The opportunity came about as a result of the maneuvering surrounding John Hopkins. Hopkins was the rider FB Corse had originally planned to sign, but after the team declined to allow Hopper to test the Italian-designed triple before signing a contract, Hopkins decided to play it safe, taking a ride on the Team M4 Suzuki with backing from his personal sponsor Monster Energy. Once Hopkins' intentions were clear, FB Corse went looking for a replacement, and contacted McCoy by phone last Wednesday. The Australian veteran was on a plane to Italy in a thrice, and the deal was done before the weekend was out, rumors of which had been picked up on Friday.
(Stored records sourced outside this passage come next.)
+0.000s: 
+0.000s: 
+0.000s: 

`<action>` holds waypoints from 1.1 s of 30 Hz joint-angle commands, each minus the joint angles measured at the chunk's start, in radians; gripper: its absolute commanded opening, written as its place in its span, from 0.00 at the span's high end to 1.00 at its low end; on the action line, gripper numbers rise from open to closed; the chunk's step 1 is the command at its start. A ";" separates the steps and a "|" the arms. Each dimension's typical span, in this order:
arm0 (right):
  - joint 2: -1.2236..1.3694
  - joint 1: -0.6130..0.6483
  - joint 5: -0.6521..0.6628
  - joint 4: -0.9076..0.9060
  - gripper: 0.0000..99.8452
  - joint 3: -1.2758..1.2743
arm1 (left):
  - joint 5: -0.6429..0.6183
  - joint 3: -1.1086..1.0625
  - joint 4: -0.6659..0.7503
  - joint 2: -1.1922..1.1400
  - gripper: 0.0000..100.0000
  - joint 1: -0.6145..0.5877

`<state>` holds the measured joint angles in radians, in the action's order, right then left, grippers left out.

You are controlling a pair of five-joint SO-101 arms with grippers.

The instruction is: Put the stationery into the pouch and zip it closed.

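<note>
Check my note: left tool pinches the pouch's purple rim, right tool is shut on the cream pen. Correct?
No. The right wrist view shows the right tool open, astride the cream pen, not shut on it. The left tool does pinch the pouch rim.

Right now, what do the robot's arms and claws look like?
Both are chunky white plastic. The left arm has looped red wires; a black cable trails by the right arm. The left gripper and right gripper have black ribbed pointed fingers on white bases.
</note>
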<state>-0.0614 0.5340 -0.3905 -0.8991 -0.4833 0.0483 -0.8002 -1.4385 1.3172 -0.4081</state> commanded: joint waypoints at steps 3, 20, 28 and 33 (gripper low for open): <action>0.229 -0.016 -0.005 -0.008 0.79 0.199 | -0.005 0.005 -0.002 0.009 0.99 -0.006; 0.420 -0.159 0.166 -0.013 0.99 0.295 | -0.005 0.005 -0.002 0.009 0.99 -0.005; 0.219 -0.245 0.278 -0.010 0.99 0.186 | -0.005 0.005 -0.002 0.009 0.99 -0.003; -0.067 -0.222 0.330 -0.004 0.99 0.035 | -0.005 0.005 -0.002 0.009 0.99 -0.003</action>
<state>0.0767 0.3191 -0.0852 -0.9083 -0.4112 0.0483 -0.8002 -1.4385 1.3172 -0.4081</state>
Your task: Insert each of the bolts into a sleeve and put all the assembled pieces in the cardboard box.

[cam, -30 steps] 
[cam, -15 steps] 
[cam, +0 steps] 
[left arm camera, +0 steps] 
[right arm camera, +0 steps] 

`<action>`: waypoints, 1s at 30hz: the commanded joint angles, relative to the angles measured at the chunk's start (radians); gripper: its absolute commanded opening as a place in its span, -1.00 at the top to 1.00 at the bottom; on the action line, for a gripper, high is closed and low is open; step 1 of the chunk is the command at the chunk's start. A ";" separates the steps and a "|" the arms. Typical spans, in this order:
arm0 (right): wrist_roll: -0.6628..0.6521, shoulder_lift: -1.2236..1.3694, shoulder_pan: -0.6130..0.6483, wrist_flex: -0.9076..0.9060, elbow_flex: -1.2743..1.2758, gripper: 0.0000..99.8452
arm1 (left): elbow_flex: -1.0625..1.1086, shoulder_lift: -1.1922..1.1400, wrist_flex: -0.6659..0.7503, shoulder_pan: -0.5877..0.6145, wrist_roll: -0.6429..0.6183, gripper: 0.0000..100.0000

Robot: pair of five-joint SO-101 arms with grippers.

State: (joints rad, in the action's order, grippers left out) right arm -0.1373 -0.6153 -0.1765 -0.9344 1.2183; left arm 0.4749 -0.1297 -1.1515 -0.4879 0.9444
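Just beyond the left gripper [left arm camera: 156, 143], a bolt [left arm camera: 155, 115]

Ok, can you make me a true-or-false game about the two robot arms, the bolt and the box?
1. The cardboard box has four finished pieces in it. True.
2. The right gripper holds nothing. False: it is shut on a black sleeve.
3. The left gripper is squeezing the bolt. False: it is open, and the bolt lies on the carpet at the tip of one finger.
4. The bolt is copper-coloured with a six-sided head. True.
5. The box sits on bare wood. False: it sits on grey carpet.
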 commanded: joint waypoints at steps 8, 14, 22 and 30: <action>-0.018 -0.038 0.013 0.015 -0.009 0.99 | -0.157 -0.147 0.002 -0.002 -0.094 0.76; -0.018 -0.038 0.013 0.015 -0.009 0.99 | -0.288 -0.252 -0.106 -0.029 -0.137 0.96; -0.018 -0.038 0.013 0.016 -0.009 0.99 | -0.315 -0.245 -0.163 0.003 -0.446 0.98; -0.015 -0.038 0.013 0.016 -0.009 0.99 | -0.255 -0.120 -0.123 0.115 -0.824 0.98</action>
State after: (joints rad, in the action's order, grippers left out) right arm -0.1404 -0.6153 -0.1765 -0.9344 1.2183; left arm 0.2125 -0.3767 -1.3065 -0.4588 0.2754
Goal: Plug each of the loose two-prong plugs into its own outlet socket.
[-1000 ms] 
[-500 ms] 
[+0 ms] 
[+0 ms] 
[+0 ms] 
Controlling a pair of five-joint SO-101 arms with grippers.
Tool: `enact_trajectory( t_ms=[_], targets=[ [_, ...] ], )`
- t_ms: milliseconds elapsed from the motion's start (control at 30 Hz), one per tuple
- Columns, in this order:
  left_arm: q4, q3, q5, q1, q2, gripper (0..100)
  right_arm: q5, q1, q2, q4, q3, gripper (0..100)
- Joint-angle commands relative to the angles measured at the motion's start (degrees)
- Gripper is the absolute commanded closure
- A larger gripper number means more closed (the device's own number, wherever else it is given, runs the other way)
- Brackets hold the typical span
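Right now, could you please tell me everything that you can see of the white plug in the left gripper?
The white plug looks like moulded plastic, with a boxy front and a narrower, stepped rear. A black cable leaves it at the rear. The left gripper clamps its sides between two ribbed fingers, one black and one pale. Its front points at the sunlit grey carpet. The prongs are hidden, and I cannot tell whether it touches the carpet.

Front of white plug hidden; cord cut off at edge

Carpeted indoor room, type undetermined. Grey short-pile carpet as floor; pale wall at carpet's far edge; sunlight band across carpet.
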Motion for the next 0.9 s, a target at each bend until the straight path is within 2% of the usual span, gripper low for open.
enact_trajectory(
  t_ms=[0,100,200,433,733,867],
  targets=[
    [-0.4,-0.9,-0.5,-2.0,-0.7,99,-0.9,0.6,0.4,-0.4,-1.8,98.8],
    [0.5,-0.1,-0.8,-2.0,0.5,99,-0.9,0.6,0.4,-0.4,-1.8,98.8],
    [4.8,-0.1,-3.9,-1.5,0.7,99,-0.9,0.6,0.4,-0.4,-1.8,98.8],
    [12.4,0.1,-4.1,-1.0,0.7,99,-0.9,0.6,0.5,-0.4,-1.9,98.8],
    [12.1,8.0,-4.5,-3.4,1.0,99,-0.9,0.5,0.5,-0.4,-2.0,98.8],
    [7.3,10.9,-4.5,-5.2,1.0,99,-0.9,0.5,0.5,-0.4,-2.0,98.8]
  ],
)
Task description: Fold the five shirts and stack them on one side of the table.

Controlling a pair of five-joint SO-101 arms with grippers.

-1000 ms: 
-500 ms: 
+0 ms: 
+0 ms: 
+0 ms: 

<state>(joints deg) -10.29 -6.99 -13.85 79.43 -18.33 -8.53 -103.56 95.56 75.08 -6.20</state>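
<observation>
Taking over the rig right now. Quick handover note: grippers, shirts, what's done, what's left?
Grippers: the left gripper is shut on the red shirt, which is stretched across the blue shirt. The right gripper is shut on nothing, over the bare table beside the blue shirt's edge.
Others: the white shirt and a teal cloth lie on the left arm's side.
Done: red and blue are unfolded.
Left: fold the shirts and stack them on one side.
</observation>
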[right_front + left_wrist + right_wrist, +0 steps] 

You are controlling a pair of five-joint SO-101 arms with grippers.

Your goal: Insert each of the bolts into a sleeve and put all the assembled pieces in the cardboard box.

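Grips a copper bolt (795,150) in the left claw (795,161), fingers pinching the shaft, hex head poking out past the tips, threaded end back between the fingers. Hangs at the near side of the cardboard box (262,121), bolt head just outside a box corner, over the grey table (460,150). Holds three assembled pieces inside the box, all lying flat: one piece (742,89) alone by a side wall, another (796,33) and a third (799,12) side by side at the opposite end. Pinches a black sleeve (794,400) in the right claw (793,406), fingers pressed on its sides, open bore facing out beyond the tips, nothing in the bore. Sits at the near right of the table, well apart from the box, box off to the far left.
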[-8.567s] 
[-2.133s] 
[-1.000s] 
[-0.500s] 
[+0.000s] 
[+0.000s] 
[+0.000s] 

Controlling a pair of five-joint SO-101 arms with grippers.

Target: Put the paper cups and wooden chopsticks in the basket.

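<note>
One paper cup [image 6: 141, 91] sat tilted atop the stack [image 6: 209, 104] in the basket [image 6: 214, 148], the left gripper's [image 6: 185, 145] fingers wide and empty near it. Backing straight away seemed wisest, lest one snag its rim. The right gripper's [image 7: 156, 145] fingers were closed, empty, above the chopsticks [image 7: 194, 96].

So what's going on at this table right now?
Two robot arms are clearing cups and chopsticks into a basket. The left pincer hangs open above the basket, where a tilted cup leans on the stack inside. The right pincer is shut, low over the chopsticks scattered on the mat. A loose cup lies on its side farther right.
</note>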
According to Motorcycle News, McCoy's deal with FB Corse is for two years. The Australian will spend the first year concentrating on developing the bike, while the team is hoping to contest a full and competitive season in 2011. It is as yet unclear just how many races the FB Corse team will actually campaign this season, though previous reports had stated that the team would make at least three wildcard appearances. The bike has to be inspected and approved by Dorna before being allowed to compete, but with just 17 bikes currently on the grid, that approval process is not too much more than a formality.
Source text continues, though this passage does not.